* _The task_:
Copy the listing that follows exactly. Its pictures do not belong in the copy.

>>

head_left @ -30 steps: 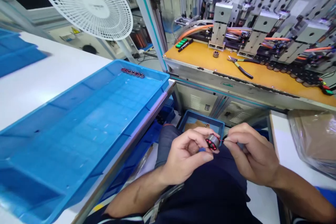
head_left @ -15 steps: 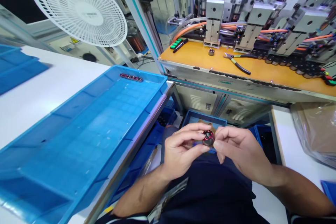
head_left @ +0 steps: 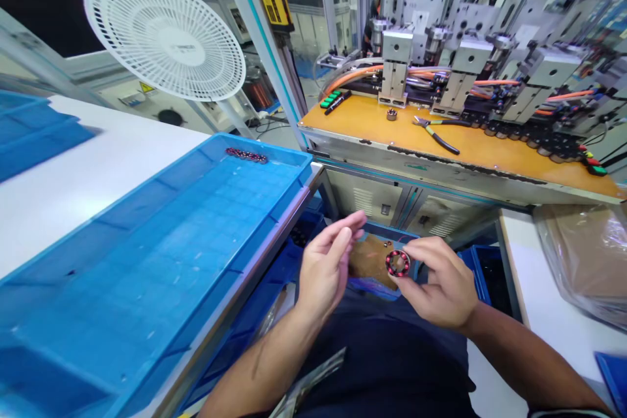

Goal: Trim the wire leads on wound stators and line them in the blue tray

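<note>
A small ring-shaped motor stator point(head_left: 397, 264) with red copper windings is pinched at its right edge between the thumb and fingers of my right hand point(head_left: 438, 281). Its round face, with an open centre, is turned toward me. My left hand point(head_left: 326, 264) is apart from it on the left, fingers stretched out and the thumb beside them, with nothing visible in it. Below both hands, a blue bin point(head_left: 379, 287) with brown cardboard in its bottom sits low at my lap. Several more wound stators point(head_left: 246, 155) stand in a row at the far end of the large blue tray point(head_left: 215, 241).
On the machine's orange top point(head_left: 353, 119) lie cutting pliers point(head_left: 438, 134), a black marker point(head_left: 337, 103) and a single stator point(head_left: 392, 115). Metal press units point(head_left: 396, 65) stand behind. A white fan point(head_left: 169, 39) is at the left, a plastic-wrapped brown package point(head_left: 582, 255) at the right.
My left hand has let go of the stator and drawn away to the left, its fingers straightening. The stator now rests in my right hand alone, its face turned toward me.
</note>
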`<state>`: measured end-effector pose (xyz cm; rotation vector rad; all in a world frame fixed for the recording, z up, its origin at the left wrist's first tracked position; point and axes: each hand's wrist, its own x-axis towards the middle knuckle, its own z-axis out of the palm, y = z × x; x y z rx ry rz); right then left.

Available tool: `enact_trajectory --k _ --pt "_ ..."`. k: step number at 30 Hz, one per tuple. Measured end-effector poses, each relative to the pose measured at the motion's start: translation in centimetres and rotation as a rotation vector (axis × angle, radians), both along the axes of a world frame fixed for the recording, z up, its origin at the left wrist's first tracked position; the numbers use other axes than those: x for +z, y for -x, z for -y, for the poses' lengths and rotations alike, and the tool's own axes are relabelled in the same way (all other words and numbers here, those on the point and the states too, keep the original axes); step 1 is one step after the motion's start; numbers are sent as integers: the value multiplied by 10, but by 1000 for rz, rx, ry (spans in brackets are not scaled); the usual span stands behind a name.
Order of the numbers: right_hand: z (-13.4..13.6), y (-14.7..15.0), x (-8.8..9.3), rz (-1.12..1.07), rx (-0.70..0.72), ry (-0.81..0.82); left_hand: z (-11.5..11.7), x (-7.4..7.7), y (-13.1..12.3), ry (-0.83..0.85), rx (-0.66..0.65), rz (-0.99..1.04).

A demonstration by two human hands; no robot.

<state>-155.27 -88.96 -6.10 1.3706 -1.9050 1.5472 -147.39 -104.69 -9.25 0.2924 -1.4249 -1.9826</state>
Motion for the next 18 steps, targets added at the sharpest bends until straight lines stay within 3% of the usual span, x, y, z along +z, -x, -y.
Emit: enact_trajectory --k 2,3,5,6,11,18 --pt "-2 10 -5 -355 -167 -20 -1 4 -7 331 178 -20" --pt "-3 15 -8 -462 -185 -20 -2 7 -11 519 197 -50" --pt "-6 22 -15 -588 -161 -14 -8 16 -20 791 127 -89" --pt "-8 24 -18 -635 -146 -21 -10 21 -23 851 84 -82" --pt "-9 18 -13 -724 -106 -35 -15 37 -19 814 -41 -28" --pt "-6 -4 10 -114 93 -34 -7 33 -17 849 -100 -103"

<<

* _Output_:
head_left @ -30 steps: 
head_left @ -15 steps: 
head_left @ +0 steps: 

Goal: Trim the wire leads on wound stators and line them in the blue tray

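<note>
A small ring-shaped motor stator point(head_left: 397, 264) with red copper windings is pinched at its right edge between the thumb and fingers of my right hand point(head_left: 438, 281). Its round face, with an open centre, is turned toward me. My left hand point(head_left: 326, 264) is apart from it on the left, fingers stretched out and the thumb beside them, with nothing visible in it. Below both hands, a blue bin point(head_left: 379, 287) with brown cardboard in its bottom sits low at my lap. Several more wound stators point(head_left: 246, 155) stand in a row at the far end of the large blue tray point(head_left: 215, 241).
On the machine's orange top point(head_left: 353, 119) lie cutting pliers point(head_left: 438, 134), a black marker point(head_left: 337, 103) and a single stator point(head_left: 392, 115). Metal press units point(head_left: 396, 65) stand behind. A white fan point(head_left: 169, 39) is at the left, a plastic-wrapped brown package point(head_left: 582, 255) at the right.
My left hand has let go of the stator and drawn away to the left, its fingers straightening. The stator now rests in my right hand alone, its face turned toward me.
</note>
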`<state>`: measured end-effector pose (xyz cm; rotation vector rad; all in a world frame fixed for the recording, z up, its origin at the left wrist's first tracked position; point and axes: each hand's wrist, its own x-axis towards the middle knuckle, its own z-axis out of the palm, y = z × x; x y z rx ry rz); right then left.

Available tool: `enact_trajectory --k _ --pt "_ ..."`. k: step number at 30 Hz, one per tuple. Measured end-effector poses, each relative to the pose measured at the motion's start: translation in centimetres and rotation as a rotation vector (axis × angle, radians), both along the axes of a world frame fixed for the recording, z up, its origin at the left wrist's first tracked position; the numbers use other axes than those: x for +z, y for -x, z for -y, for the poses' lengths and rotations alike, and the tool's own axes are relabelled in the same way (all other words and numbers here, those on the point and the states too, keep the original axes); step 1 is one step after the motion's start; numbers are sent as integers: the value multiplied by 10, but by 1000 for rz, rx, ry (spans in brackets are not scaled); the usual span stands behind a name.
Order of the numbers: right_hand: z (-13.4..13.6), y (-14.7..15.0), x (-8.8..9.3), rz (-1.12..1.07), rx (-0.70..0.72), ry (-0.81..0.82); left_hand: z (-11.5..11.7), x (-7.4..7.7), y (-13.1..12.3), ry (-0.83..0.85), rx (-0.66..0.65), rz (-0.99..1.04).

A demonstration by two human hands; no robot.

<state>-155.27 -88.96 -6.10 1.3706 -1.9050 1.5472 -147.39 -104.69 -9.25 0.2924 -1.4249 -1.9826</state>
Motion for the next 18 steps, targets added at the sharpest bends until straight lines stay within 3% of the usual span, x, y, z along +z, -x, -y.
Emit: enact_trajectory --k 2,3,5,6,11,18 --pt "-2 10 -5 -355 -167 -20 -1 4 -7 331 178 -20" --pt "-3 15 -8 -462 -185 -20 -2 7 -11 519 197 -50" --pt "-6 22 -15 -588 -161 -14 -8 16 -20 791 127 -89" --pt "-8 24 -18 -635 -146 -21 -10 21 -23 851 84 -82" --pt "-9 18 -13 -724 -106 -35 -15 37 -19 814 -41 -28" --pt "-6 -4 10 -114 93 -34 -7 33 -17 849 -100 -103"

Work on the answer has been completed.